Return the material unaltered, line by line.

○ ○ ○ ○ ○ ○ ○

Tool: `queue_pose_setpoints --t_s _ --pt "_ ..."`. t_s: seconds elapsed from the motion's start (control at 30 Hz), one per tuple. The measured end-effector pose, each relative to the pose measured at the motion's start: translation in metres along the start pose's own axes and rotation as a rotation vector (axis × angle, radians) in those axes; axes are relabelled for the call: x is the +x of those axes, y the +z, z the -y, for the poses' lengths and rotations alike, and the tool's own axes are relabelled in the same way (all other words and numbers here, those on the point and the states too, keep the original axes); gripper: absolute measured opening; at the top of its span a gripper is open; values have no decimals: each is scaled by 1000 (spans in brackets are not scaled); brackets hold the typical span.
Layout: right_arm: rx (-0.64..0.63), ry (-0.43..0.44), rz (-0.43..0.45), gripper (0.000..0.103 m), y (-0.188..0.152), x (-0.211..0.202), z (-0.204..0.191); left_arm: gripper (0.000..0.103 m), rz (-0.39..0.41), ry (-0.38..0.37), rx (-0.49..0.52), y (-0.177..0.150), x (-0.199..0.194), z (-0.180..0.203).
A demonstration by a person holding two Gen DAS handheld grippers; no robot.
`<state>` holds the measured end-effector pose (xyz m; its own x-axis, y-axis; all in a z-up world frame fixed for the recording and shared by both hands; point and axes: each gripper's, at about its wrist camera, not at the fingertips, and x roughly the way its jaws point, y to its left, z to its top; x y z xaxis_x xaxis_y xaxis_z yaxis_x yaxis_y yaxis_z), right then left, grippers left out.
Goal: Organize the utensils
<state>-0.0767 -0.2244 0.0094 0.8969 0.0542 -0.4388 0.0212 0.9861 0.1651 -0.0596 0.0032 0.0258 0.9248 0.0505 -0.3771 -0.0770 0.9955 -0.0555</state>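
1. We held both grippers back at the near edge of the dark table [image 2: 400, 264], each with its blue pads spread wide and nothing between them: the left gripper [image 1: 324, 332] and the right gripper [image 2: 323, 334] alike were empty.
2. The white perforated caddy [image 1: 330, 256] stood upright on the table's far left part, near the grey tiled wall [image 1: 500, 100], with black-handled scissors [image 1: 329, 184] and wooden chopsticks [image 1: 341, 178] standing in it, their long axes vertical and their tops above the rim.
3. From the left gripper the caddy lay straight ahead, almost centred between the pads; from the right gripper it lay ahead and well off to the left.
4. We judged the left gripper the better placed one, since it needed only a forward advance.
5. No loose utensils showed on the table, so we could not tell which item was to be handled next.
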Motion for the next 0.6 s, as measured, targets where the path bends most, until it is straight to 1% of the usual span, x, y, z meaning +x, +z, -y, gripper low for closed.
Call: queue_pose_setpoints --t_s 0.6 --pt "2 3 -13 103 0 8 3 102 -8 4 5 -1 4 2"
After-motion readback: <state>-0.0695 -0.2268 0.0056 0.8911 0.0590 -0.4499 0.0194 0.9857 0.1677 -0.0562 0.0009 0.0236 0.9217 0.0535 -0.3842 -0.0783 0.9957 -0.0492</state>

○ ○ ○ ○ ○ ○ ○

=== Answer below ===
Tool: `queue_pose_setpoints --t_s _ --pt "_ ..."`. t_s: seconds elapsed from the motion's start (control at 30 Hz), one per tuple. The measured end-effector pose, each relative to the pose measured at the motion's start: translation in metres along the start pose's own axes and rotation as a rotation vector (axis × angle, radians) in those axes; axes are relabelled for the call: x is the +x of those axes, y the +z, z the -y, for the poses' lengths and rotations alike, and the tool's own axes are relabelled in the same way (all other words and numbers here, those on the point and the states too, keep the original axes); gripper: absolute measured opening; at the top of its span a gripper is open; values have no decimals: each is scaled by 1000 (spans in brackets are not scaled); brackets hold the typical span.
Layout: right_arm: rx (-0.64..0.63), ry (-0.43..0.44), rz (-0.43..0.45), gripper (0.000..0.103 m), y (-0.188..0.152), x (-0.211..0.202), z (-0.204..0.191); left_arm: gripper (0.000..0.103 m), rz (-0.39..0.41), ry (-0.38..0.37), rx (-0.49..0.52), y (-0.177..0.150), x (-0.199..0.194), z (-0.180..0.203).
A demonstration by a person holding two Gen DAS handheld grippers; no robot.
`<state>` holds the measured end-effector pose (xyz m; its own x-axis, y-axis; all in a z-up world frame fixed for the recording and shared by both hands; point and axes: each gripper's, at about its wrist camera, not at the fingertips, and x roughly the way its jaws point, y to its left, z to its top; x y z xaxis_x xaxis_y xaxis_z yaxis_x yaxis_y yaxis_z), right then left, grippers left out.
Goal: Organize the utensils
<state>-0.0767 -0.2244 0.0094 0.8969 0.0542 -0.4388 0.0212 0.9861 0.1651 -0.0596 0.0032 0.0258 0.9248 0.0505 -0.3771 -0.0770 0.9955 -0.0555</state>
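1. We held both grippers back at the near edge of the dark table [image 2: 400, 264], each with its blue pads spread wide and nothing between them: the left gripper [image 1: 324, 332] and the right gripper [image 2: 323, 334] alike were empty.
2. The white perforated caddy [image 1: 330, 256] stood upright on the table's far left part, near the grey tiled wall [image 1: 500, 100], with black-handled scissors [image 1: 329, 184] and wooden chopsticks [image 1: 341, 178] standing in it, their long axes vertical and their tops above the rim.
3. From the left gripper the caddy lay straight ahead, almost centred between the pads; from the right gripper it lay ahead and well off to the left.
4. We judged the left gripper the better placed one, since it needed only a forward advance.
5. No loose utensils showed on the table, so we could not tell which item was to be handled next.
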Motion for the next 0.6 s, as measured, targets where the path bends most, until it is straight to 1% of the usual span, x, y, z meaning +x, +z, -y, gripper low for closed.
Call: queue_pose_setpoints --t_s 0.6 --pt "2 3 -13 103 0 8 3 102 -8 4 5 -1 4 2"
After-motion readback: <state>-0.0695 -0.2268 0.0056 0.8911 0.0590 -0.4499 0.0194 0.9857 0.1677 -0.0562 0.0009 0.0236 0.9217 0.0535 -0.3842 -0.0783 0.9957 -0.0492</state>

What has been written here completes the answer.